▸ EXERCISE PROMPT: Write out, from the entries below, exactly the lines that run between the lines holding "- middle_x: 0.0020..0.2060" and "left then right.", inclusive, and stop there.
☆ ☆ ☆ ☆
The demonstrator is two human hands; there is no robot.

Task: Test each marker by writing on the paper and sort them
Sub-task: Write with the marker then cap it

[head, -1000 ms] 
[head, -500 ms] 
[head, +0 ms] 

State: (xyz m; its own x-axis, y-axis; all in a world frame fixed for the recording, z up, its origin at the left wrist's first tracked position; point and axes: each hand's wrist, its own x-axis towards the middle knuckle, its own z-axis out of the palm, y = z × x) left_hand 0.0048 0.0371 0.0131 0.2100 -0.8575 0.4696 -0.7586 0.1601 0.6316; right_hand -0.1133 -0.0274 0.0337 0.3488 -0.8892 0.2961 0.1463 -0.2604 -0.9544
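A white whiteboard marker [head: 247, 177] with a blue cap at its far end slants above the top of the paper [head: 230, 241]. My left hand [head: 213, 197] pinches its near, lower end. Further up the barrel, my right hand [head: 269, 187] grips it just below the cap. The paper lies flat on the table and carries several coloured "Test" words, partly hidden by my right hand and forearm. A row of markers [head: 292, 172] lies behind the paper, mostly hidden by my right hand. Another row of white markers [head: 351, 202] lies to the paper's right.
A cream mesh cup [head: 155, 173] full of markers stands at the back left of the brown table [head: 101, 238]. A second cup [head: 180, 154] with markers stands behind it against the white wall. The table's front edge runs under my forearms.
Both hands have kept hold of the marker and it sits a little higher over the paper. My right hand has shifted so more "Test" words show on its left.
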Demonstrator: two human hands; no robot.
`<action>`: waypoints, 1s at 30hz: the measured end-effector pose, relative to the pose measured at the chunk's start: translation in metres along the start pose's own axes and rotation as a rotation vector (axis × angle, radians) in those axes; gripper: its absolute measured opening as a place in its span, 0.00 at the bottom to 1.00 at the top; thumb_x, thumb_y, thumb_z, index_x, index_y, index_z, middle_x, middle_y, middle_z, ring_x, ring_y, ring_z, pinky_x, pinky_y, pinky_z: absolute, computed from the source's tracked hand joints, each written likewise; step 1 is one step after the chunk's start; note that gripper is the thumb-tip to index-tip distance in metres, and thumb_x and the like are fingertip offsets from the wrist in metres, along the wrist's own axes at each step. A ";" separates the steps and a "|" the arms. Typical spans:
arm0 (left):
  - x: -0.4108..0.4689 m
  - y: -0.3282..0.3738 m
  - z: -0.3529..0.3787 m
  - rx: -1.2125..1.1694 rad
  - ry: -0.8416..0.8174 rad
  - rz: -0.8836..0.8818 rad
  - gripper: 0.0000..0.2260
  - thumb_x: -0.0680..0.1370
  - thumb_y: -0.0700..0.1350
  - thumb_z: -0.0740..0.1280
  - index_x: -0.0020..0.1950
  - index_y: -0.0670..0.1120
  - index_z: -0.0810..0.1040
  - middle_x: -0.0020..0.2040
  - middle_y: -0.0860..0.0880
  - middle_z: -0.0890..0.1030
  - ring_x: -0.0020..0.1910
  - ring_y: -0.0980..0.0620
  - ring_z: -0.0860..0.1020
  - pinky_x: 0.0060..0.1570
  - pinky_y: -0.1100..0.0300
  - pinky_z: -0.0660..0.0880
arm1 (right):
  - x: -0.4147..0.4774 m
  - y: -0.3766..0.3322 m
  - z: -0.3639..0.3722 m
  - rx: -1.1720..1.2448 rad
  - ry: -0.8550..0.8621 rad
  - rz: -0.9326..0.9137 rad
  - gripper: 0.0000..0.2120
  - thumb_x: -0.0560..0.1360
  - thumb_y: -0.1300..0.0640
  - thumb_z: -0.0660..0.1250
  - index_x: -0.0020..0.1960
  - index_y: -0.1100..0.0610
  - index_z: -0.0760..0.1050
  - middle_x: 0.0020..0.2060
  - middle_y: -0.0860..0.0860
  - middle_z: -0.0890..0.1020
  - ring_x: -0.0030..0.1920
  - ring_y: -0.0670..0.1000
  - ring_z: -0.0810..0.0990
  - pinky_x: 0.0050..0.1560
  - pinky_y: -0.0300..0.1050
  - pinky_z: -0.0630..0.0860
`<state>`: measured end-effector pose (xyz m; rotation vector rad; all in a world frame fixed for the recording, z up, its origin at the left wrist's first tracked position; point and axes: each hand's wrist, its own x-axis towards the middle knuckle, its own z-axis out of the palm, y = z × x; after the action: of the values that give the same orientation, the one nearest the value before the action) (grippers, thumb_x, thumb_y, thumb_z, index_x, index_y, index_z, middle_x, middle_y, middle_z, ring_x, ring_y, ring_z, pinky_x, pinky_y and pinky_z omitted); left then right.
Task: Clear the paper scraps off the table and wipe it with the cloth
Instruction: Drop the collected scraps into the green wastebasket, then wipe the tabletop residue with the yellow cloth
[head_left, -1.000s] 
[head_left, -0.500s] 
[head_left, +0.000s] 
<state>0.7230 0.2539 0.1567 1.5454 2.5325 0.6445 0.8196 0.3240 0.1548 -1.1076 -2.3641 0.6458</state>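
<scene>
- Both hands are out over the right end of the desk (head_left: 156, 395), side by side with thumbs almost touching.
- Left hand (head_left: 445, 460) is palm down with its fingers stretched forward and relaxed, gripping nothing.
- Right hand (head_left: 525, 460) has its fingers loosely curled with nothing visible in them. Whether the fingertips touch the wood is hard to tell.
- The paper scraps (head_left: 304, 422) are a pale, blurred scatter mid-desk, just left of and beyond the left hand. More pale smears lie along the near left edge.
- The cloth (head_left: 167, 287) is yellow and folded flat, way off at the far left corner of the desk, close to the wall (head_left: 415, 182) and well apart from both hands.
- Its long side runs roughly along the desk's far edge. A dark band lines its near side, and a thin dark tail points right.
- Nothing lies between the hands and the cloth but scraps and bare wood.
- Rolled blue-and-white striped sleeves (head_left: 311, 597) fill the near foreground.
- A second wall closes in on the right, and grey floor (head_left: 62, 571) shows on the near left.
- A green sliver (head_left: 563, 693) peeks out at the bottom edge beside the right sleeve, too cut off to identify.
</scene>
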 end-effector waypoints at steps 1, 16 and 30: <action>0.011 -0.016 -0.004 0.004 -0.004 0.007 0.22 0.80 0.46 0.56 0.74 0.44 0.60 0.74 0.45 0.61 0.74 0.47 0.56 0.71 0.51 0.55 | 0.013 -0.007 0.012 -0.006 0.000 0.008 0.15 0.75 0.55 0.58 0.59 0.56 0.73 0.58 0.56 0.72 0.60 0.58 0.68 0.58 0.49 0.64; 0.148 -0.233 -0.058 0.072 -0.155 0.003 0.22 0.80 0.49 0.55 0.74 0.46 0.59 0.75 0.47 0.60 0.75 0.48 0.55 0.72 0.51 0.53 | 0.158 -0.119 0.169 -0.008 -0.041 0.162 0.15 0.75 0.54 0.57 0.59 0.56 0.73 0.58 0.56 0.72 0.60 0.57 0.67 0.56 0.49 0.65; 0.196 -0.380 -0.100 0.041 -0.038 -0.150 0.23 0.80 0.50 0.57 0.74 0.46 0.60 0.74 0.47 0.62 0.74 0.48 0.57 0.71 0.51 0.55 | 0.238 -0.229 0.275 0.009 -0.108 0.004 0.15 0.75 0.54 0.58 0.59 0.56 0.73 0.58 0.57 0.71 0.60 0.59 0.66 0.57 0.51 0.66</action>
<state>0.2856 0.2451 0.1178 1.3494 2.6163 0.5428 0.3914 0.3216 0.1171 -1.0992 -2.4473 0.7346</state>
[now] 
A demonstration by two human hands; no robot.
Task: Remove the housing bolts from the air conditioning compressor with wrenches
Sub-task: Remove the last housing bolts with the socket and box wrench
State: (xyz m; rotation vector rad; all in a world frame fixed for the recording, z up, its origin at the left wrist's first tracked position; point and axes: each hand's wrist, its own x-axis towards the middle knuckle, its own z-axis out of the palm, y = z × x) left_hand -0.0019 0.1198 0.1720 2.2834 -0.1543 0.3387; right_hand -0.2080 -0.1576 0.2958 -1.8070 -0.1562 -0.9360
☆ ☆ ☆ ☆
▸ COMPLETED EXERCISE:
  - middle_x: 0.0020..0.2060
  - middle_y: -0.0860..0.0860
  - middle_z: -0.0890..0.1020
  - ring_x: -0.0030..0.1920
  - ring_y: -0.0670..0.1000
  - ring_z: -0.0810..0.0990
  - pinky_x: 0.0050..0.1560
  - pinky_y: -0.0300..0.1050
  - pinky_z: -0.0630..0.0860
`<state>`: measured end-effector pose (xyz m; rotation vector rad; all in a world frame fixed for the recording, z up, its origin at the left wrist's first tracked position; point and axes: each hand's wrist, its own x-axis towards the middle knuckle, its own z-axis out of the palm, y = z × x; after the action: of the values that give the same orientation, the one nearest the value before the action) (grippers, thumb_x, thumb_y, thumb_z, index_x, index_y, index_z, middle_x, middle_y, middle_z, ring_x, ring_y, ring_z, pinky_x, pinky_y and pinky_z omitted); left then right.

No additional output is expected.